Exercise objective:
Write out the lines below exactly, beginning at the one with "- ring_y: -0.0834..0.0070" and stopping after the one with "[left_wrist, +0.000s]"; the pictures are not copied.

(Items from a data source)
####
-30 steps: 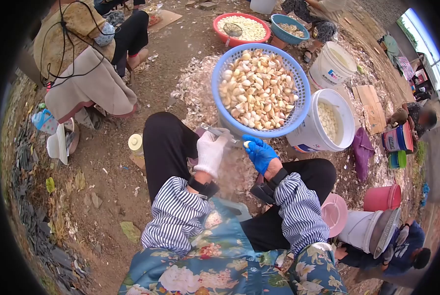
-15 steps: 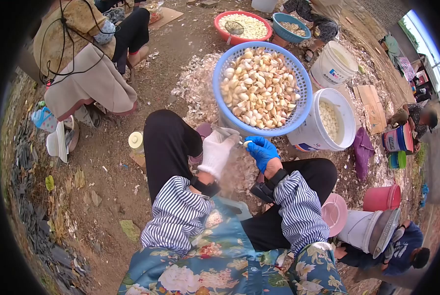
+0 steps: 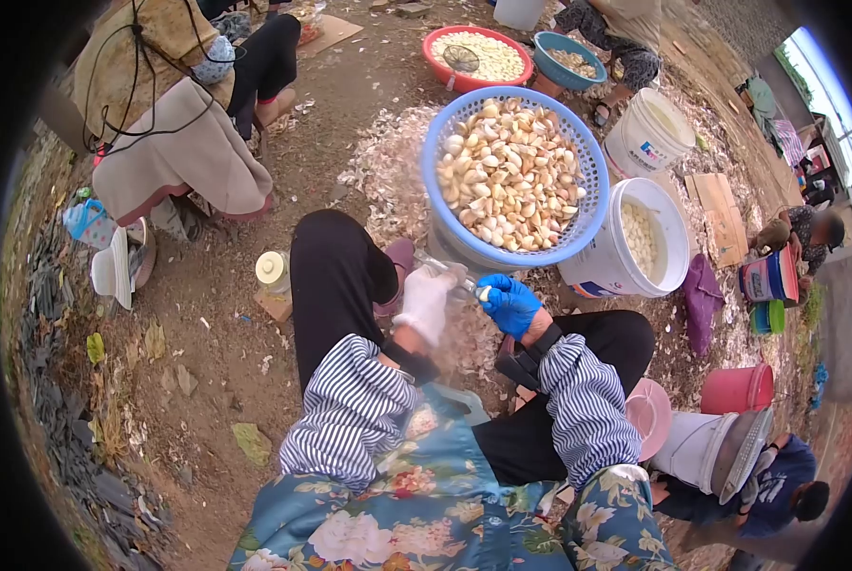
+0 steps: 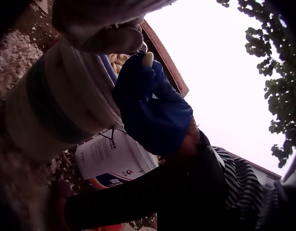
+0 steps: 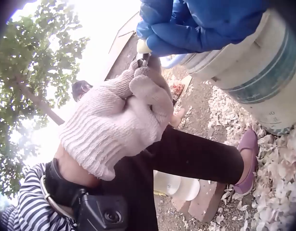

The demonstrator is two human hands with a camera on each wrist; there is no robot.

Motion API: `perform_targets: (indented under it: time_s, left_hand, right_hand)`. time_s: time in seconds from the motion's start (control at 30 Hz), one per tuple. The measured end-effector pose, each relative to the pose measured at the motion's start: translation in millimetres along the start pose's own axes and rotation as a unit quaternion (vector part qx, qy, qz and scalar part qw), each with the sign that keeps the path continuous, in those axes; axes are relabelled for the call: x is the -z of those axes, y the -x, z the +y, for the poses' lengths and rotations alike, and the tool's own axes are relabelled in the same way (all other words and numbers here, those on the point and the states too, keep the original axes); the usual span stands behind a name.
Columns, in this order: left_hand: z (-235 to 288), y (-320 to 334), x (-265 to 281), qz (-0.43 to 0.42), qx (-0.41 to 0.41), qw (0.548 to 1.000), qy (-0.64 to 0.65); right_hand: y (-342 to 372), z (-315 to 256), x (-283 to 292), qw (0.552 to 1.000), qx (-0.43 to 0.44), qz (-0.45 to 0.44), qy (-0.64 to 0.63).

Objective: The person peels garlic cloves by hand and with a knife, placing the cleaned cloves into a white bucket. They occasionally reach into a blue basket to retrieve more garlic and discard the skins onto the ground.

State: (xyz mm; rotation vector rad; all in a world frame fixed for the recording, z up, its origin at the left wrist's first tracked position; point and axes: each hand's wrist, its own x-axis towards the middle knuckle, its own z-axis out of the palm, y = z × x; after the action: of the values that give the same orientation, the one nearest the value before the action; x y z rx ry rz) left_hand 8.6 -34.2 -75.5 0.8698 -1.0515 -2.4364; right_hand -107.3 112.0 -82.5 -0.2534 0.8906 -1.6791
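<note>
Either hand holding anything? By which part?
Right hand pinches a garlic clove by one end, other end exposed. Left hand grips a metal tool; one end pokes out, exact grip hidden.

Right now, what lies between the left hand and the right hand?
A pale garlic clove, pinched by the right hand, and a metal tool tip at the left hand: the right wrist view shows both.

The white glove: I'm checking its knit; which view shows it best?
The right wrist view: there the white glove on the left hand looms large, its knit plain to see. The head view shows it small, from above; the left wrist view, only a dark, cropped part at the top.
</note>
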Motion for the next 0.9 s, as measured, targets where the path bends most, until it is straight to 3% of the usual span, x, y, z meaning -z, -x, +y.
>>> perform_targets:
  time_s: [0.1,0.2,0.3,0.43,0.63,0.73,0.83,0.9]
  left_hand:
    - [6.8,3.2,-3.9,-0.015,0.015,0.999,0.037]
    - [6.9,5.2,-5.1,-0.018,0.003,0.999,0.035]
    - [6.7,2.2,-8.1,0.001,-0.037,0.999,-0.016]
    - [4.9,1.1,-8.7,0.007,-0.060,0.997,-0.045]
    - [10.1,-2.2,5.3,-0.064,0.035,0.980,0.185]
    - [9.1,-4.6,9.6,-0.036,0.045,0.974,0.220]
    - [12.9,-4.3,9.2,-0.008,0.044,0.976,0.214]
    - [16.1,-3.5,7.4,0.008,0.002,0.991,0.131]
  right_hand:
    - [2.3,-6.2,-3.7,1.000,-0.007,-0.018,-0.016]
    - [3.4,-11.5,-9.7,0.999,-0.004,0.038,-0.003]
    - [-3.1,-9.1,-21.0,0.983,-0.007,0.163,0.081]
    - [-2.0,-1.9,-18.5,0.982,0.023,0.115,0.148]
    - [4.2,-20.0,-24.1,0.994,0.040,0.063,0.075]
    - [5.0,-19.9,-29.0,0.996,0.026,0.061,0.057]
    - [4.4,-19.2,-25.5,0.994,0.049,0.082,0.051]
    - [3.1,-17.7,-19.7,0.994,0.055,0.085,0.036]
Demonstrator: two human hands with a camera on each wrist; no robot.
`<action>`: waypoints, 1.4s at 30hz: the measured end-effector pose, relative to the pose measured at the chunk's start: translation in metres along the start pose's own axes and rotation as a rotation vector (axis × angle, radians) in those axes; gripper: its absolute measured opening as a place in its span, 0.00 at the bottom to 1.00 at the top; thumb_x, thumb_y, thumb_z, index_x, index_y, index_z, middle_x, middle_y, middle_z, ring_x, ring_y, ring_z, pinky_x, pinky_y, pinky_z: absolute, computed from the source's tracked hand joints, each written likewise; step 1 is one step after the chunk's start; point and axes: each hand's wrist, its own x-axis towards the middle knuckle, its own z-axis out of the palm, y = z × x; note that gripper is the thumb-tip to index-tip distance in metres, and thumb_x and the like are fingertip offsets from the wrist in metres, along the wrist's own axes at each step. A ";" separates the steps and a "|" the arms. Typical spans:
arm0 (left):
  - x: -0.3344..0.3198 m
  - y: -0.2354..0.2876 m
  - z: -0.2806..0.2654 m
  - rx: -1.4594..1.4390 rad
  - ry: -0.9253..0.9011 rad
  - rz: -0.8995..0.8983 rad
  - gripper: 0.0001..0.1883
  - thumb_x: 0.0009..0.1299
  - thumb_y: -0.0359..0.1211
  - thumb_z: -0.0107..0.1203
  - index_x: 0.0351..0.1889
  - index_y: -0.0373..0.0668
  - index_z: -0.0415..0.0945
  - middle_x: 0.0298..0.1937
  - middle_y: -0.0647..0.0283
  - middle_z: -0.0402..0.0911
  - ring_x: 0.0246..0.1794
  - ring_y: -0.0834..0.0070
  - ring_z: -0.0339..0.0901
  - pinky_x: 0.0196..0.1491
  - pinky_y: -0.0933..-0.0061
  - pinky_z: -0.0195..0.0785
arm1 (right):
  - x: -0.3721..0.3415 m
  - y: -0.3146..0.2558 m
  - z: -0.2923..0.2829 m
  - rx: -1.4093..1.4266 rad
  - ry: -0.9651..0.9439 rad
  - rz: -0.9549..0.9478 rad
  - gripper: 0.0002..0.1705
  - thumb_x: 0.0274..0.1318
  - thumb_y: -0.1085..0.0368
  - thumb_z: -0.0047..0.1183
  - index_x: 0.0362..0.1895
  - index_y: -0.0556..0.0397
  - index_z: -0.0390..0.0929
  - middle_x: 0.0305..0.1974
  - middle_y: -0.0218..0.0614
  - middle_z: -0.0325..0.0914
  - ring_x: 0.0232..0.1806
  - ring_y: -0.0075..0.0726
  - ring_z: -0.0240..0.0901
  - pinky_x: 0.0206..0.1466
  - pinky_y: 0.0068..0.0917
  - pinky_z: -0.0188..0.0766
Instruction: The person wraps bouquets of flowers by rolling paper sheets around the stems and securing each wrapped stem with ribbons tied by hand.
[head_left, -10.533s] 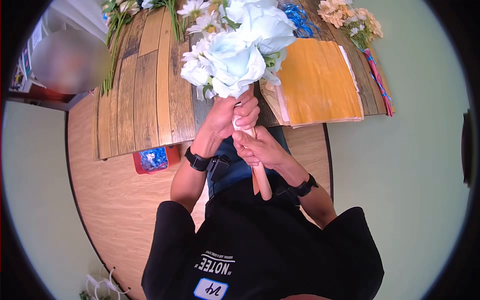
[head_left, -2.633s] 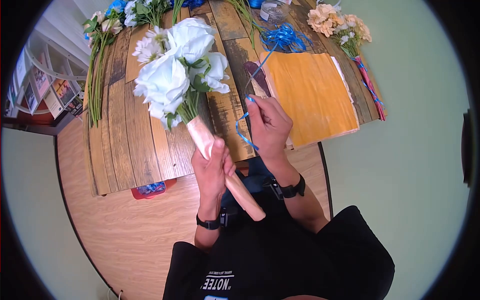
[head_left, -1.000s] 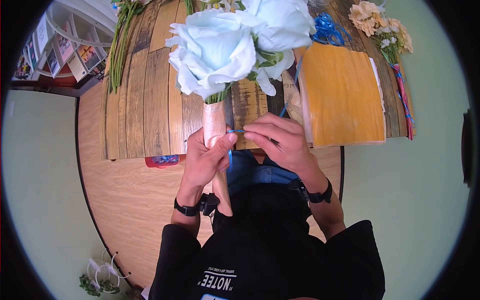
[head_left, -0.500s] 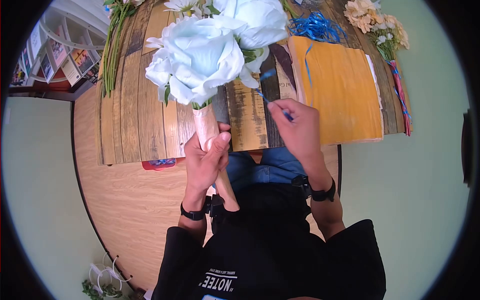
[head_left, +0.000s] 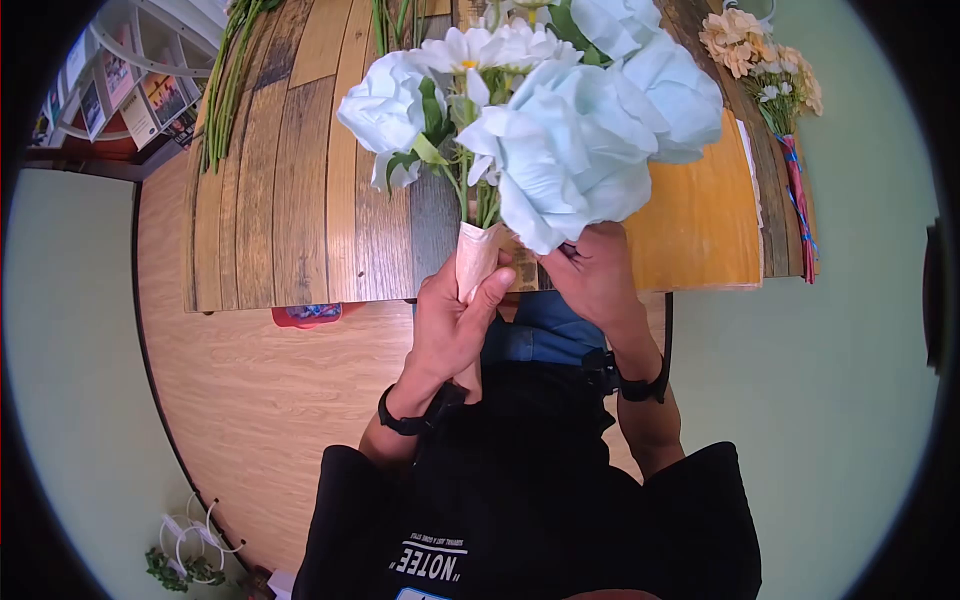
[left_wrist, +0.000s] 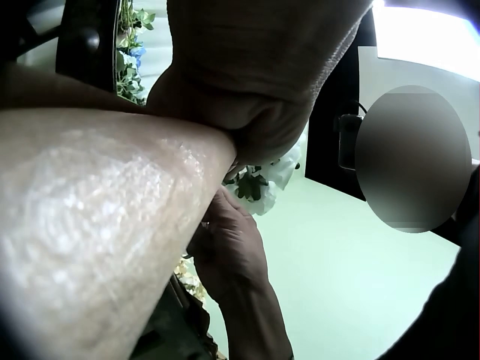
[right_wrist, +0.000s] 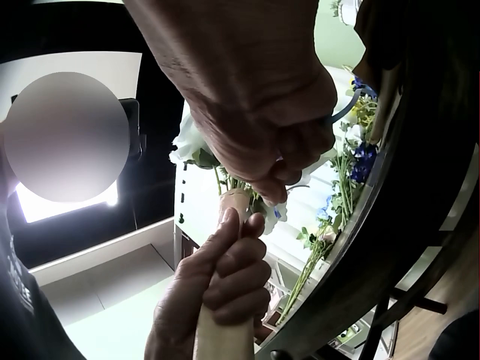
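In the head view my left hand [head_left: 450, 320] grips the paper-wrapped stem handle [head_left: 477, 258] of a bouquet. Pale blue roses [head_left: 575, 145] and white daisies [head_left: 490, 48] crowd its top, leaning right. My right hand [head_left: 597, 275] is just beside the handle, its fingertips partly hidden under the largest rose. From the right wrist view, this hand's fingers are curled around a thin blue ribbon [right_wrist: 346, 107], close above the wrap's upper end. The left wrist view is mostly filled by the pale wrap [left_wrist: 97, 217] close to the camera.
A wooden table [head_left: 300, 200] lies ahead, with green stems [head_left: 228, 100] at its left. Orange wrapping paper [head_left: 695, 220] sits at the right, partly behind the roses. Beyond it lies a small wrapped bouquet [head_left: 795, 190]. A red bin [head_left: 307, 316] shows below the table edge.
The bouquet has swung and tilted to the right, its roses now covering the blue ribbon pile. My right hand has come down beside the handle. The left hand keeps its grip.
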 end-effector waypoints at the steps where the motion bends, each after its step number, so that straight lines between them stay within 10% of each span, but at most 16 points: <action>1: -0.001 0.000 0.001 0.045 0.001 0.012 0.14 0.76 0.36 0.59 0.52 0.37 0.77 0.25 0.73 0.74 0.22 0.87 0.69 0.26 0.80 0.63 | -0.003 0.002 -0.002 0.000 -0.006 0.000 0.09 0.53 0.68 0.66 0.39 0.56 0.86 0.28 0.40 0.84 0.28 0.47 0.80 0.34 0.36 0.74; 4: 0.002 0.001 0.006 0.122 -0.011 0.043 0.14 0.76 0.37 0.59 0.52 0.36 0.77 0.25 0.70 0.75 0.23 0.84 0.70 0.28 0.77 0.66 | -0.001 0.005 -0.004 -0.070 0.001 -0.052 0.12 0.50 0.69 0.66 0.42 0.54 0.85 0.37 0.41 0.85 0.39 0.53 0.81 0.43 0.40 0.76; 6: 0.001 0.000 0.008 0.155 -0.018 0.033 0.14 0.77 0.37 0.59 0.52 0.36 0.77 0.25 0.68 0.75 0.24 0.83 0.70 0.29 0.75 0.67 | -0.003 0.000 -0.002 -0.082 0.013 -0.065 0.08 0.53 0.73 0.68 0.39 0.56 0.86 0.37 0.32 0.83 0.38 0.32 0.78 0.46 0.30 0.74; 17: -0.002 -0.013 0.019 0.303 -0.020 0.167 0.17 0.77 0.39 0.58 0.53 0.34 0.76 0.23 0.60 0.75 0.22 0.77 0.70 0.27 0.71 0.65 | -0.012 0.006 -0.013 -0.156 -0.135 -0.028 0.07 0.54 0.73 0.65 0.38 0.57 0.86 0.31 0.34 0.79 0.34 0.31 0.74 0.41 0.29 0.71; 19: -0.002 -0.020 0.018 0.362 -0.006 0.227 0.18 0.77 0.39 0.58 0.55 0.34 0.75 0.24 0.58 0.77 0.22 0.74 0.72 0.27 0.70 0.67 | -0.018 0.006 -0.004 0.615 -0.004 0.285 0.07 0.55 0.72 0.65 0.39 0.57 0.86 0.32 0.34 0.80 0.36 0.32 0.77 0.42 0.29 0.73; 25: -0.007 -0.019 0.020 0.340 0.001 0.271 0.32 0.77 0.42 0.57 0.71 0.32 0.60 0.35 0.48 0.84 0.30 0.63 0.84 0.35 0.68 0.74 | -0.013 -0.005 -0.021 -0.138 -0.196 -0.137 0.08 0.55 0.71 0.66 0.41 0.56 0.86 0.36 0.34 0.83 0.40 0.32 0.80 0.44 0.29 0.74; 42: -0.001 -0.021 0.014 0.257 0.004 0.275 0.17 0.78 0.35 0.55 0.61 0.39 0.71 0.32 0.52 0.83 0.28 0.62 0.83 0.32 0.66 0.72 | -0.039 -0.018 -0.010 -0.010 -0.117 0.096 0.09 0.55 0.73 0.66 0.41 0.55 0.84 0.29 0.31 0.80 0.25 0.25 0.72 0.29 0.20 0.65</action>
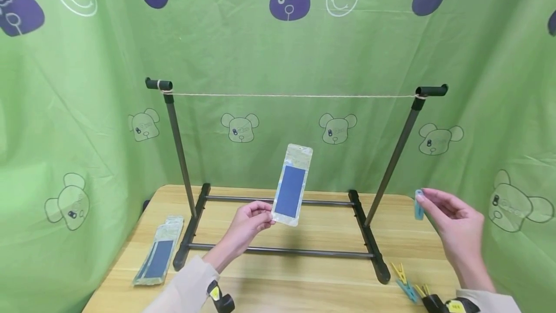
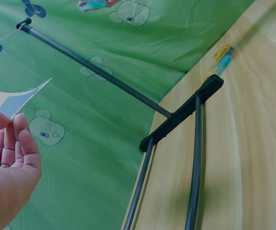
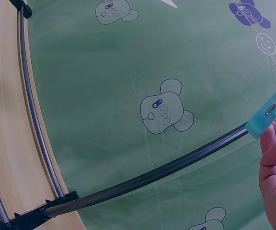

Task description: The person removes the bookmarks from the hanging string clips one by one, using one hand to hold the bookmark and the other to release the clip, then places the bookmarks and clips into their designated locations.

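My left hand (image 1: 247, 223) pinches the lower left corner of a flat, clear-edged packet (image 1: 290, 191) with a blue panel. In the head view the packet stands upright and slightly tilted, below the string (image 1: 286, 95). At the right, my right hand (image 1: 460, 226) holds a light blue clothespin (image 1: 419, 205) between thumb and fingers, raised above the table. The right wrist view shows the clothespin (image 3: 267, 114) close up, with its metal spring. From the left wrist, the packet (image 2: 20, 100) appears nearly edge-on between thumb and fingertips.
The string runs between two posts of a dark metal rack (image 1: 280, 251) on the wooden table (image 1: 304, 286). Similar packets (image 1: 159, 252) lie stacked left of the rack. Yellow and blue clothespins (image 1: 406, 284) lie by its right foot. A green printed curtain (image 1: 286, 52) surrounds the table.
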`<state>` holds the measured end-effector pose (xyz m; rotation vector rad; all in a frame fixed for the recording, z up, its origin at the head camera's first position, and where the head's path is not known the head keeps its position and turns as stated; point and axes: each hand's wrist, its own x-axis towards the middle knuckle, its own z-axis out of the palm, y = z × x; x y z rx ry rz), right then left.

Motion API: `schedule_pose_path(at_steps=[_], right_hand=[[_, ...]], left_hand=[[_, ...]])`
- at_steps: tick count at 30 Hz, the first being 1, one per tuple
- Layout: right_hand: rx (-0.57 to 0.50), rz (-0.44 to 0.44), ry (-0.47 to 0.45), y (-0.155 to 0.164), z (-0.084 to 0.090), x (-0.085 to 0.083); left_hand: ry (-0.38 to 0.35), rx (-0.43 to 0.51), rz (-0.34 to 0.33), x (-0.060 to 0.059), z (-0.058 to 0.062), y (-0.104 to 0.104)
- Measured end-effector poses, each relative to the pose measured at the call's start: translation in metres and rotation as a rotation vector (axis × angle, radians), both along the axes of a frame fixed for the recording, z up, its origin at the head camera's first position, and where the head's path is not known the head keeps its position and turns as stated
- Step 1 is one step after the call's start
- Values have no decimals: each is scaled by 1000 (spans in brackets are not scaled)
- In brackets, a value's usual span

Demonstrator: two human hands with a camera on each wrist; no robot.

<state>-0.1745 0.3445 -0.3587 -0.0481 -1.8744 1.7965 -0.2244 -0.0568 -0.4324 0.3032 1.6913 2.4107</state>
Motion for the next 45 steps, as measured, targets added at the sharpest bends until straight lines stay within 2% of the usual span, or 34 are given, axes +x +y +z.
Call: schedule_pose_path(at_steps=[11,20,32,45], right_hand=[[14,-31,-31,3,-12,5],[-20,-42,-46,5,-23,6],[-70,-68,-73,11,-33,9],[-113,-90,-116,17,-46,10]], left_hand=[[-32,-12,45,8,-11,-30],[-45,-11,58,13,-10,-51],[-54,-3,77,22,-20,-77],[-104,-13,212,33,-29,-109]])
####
Solution below:
  - ring_y: -0.0834..0.0070
  - ring_z: -0.0339..0.0901
  - pinky_x: 0.0196..0.1491
  - pinky_y: -0.0933..-0.0061
  - pinky_z: -0.0195..0.0785
arm1 (right):
  - x: -0.3721..0.3415 m
  - y: -0.3146..0.2558 m
  - z: -0.2923..0.2829 m
  - rx: -1.4093..1.4266 rad
  - ry: -0.9651..0.9439 rad
  - rz: -0.9549..0.9478 rad
  - gripper: 0.0002..0.1705
  - thumb_x: 0.0274..0.1318
  - thumb_y: -0.1085..0.0368
  - thumb_z: -0.0047..0.1183
  - index_x: 0.0362..0.1895
  - index_y: -0.0556..0.0397
  - index_z: -0.0390..0.0929
  - middle_x: 0.0305..0.1974
  - middle_y: -0.0218..0.0614
  - middle_z: -0.0325..0.0914
  - ring_x: 0.0232..0.1806
  - ring_y: -0.0075..0.0726
  - ring_z: -0.0240..0.0901
  - pinky_x: 0.0206..0.1466
  - pinky_y: 0.0068..0.0917
  - pinky_z: -0.0188..0.0766
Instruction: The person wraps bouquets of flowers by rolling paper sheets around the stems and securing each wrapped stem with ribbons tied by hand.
[head_left, -10.533s] 
[head_left, -2.633s] 
[head_left, -1.000s] 
[head_left, -0.500s] 
[head_left, +0.000s] 
[left_wrist, +0.000s] 

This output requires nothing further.